Zum krönenden Abschluss des Freitagabends kommen nun All Ship Shape auf die Bühne. Eine Band, die allen Ernstes daran glaubt, einen völlig neuen Musikstil zu praktizieren. Die Band gibt von Anfang an mit schnellen, harten Songs den Takt durch. Eine Mischung aus Rock, Grounge, Indie und Rock’n’Roll prägt ihre Musik, die man nicht wirklich besonders kreativ nennen kann, dafür aber abgeht, bis einem die Ohren wackeln. Die Musik fetzt durch einen mittlerweile wirklich zum Bersten gefüllten Raum, während sich ein lederjackenbewehrter, sehr amerikanisch anmutender Schwiegermuttertraum vergeblich als Sänger abmüht. Der Rest der Band immerhin – zwei Gitarristen, ein Bassist und ein Schlagzeuger - hält sich recht gut und während der Abend weiter fortschreitet, tanzt die Menge. Die Bühne wird zuweilen von weit über zehn Personen bevölkert, die sich als Fotografen betätigen oder von der Bühne abspringen um crowdsurfing zu machen.

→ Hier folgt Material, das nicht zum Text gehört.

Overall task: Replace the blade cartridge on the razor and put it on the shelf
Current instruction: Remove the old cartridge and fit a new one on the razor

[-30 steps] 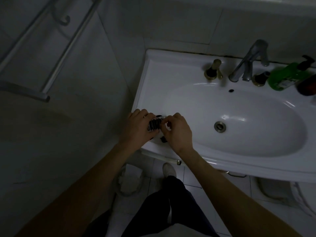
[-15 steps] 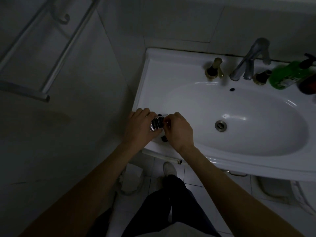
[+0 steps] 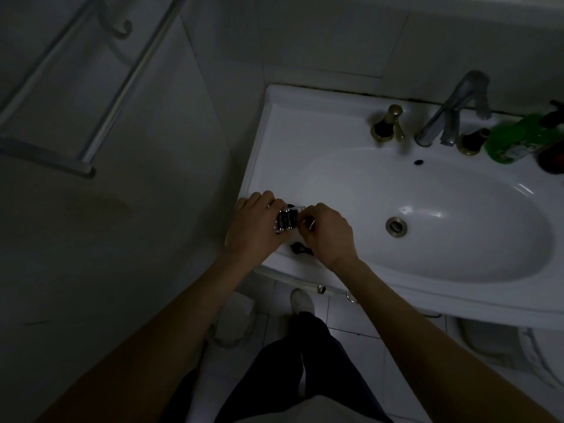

Die Stimmung ist der Hammer und der Abend scheint nach dem, aus Sicht der Organisatoren, doch eher verpatzten Auftritt der Fools gerettet. Als All Ship Shape dann das Meisterwerk gelingt, als einzige von zehn Bands der Woche zwei Zugaben abzuliefern ist der Abend perfekt. All Ship Shape spielen bis sie nicht mehr können, da ihnen an jeder Gitarre mindestens eine Saite gerissen ist und selbst dann klingeln die abgefeuerten Gitarrenriffs noch lang nach dem Konzert in den Ohren der Zuhörer. Irgendwann später beginnt dann der DJ des Kugls Techno zu spielen, der Raum leert sich rapide bis auf die wenigen Leute, die musikalisch einfach alles wegstecken können, und ich befinde mich wieder vor dem schwach erleuchteten Kugl.